# [What you have to do]
Work out how many lines of the material contain the string "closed". Respond with the number only.

# [Input data]
------------------------------------------------

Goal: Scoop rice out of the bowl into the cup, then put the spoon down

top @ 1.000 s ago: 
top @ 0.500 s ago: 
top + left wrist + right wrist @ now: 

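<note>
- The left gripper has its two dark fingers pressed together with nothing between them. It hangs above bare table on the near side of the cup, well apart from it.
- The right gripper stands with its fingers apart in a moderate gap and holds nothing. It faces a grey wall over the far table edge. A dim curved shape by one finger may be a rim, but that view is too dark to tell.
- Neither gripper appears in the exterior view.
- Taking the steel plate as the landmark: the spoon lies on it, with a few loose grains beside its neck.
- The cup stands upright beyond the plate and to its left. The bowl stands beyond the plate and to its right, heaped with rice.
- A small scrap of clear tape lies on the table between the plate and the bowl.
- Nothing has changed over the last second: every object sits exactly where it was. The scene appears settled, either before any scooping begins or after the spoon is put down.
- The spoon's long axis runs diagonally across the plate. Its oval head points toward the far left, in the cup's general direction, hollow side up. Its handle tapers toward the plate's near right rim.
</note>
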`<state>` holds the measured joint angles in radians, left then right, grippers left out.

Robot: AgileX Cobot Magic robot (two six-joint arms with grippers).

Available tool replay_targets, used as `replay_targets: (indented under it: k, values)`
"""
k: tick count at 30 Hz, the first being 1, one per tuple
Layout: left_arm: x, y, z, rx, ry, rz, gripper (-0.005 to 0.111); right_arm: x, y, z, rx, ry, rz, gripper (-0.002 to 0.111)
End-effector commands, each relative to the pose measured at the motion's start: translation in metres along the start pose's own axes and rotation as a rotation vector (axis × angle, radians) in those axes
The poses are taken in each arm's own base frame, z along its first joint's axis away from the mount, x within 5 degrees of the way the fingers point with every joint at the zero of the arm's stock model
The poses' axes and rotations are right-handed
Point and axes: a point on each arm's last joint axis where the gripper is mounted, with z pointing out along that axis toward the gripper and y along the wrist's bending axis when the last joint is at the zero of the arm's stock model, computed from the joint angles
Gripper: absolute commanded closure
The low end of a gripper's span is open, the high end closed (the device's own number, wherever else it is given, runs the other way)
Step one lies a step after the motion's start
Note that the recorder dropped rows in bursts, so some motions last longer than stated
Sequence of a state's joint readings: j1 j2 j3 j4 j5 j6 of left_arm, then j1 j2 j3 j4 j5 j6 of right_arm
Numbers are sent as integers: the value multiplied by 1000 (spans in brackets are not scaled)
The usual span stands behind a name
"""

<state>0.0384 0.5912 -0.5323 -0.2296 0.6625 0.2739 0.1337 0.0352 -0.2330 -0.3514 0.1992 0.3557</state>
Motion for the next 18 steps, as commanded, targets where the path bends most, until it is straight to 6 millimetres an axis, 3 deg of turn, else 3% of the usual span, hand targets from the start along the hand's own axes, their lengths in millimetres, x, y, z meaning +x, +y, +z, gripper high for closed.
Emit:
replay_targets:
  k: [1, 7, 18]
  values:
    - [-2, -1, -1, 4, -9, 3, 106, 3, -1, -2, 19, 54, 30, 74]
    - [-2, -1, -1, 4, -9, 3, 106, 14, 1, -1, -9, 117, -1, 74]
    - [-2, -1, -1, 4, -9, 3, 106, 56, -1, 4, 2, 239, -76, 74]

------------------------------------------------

# [Solution]
2